Instructions to follow. What you output must be the exact lines from the first line of the data through the one holding "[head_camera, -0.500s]", with no pictures.

Record extracts.
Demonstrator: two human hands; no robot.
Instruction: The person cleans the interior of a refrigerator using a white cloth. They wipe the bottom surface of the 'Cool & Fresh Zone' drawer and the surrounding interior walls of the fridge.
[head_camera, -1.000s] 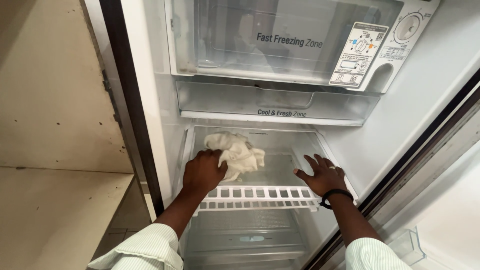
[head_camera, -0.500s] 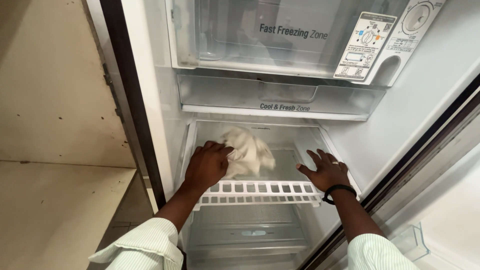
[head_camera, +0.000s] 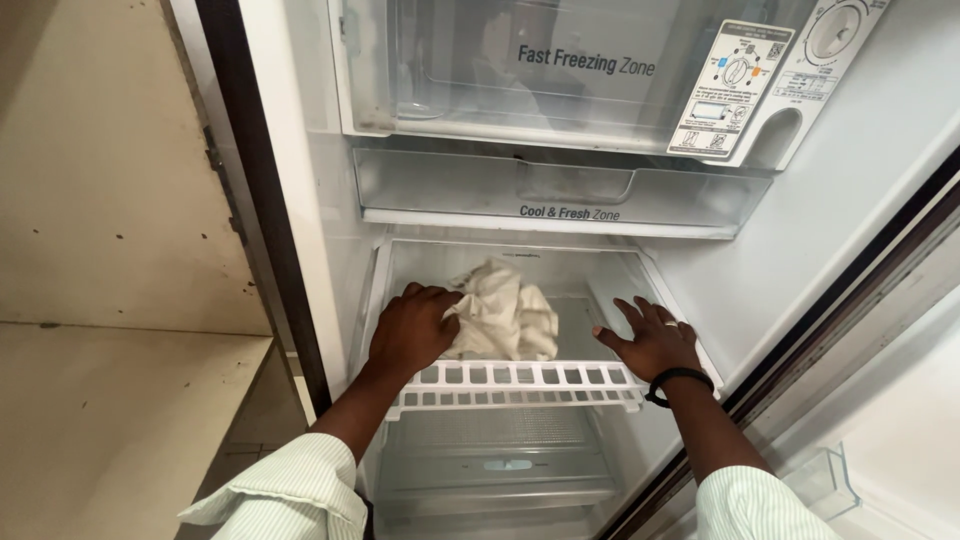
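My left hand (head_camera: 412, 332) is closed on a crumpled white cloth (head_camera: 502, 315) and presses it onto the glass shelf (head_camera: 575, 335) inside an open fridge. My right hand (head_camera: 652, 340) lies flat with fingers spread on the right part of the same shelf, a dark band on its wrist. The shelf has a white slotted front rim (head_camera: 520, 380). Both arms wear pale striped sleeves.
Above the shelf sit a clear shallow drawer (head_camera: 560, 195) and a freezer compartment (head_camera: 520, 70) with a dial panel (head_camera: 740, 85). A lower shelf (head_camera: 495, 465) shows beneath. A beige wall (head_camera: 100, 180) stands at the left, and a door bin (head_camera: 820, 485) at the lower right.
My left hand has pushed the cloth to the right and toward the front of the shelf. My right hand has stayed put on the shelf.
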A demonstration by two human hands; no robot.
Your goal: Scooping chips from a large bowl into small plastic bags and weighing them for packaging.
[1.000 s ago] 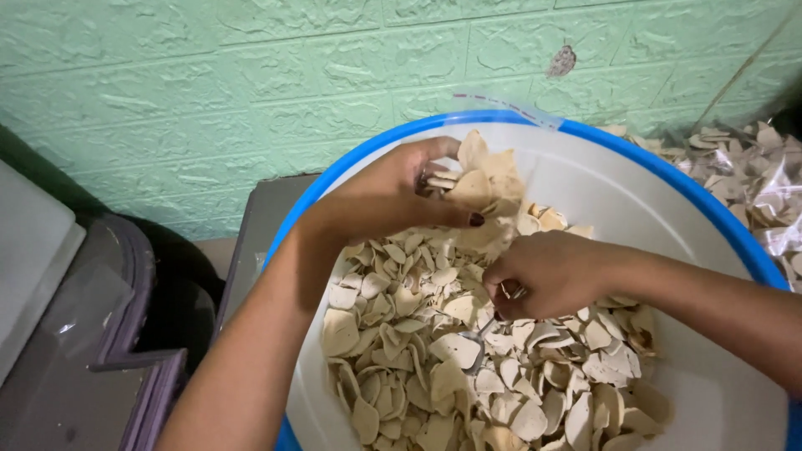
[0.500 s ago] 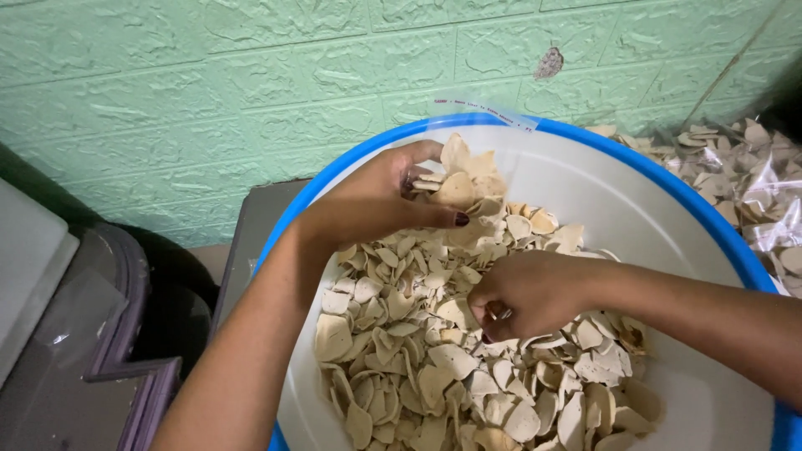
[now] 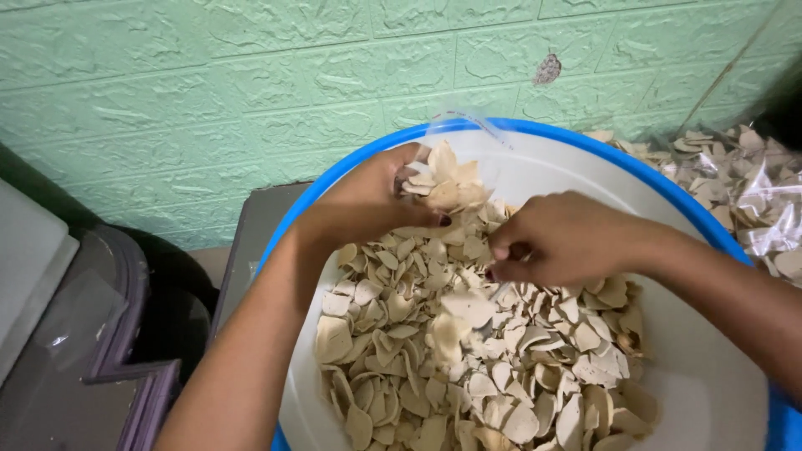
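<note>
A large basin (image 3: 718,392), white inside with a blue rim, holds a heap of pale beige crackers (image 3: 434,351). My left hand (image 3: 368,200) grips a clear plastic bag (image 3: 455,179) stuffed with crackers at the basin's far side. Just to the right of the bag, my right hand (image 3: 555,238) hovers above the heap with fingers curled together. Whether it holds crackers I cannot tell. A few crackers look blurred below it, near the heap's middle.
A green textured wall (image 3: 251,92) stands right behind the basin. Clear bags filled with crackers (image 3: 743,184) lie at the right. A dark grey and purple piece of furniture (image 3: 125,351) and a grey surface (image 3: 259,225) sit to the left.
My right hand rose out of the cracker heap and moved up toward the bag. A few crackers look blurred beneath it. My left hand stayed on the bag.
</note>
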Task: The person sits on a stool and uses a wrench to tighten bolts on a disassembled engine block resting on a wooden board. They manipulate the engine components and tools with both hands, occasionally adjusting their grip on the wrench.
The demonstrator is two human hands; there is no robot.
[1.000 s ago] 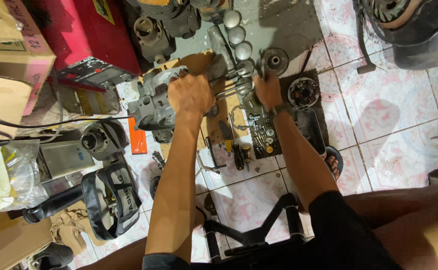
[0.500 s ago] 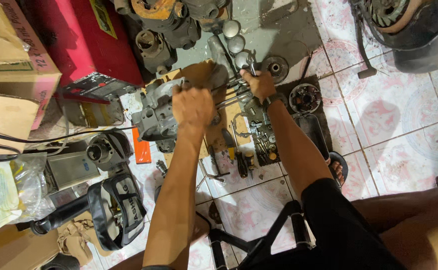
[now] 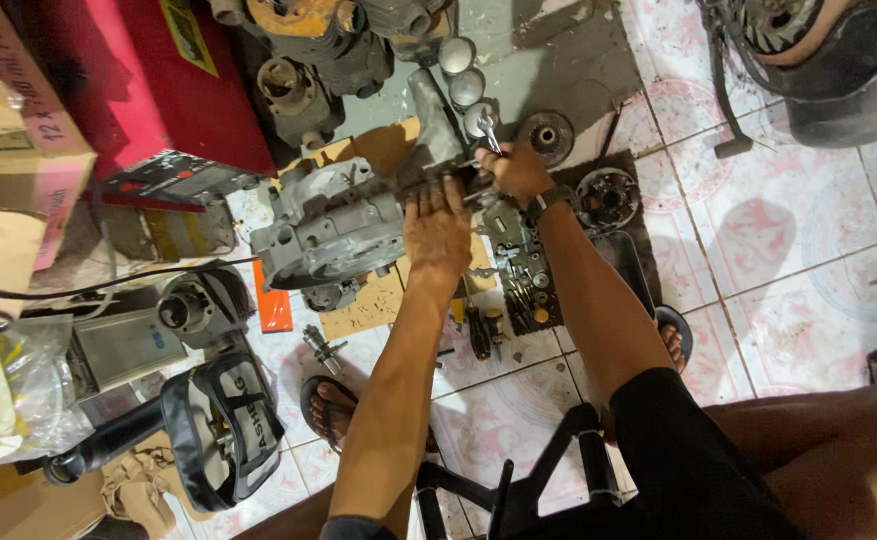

Answer box.
Demonstrator: two human hands; no robot.
Instruction: The person cleans the interior of a refrigerator using a white cloth. They wipe the bottom surface of the 'Cool & Fresh Zone' drawer and the surrounding interior walls of the fridge.
[head_camera, -1.000s] 
[head_camera, -0.500s] 

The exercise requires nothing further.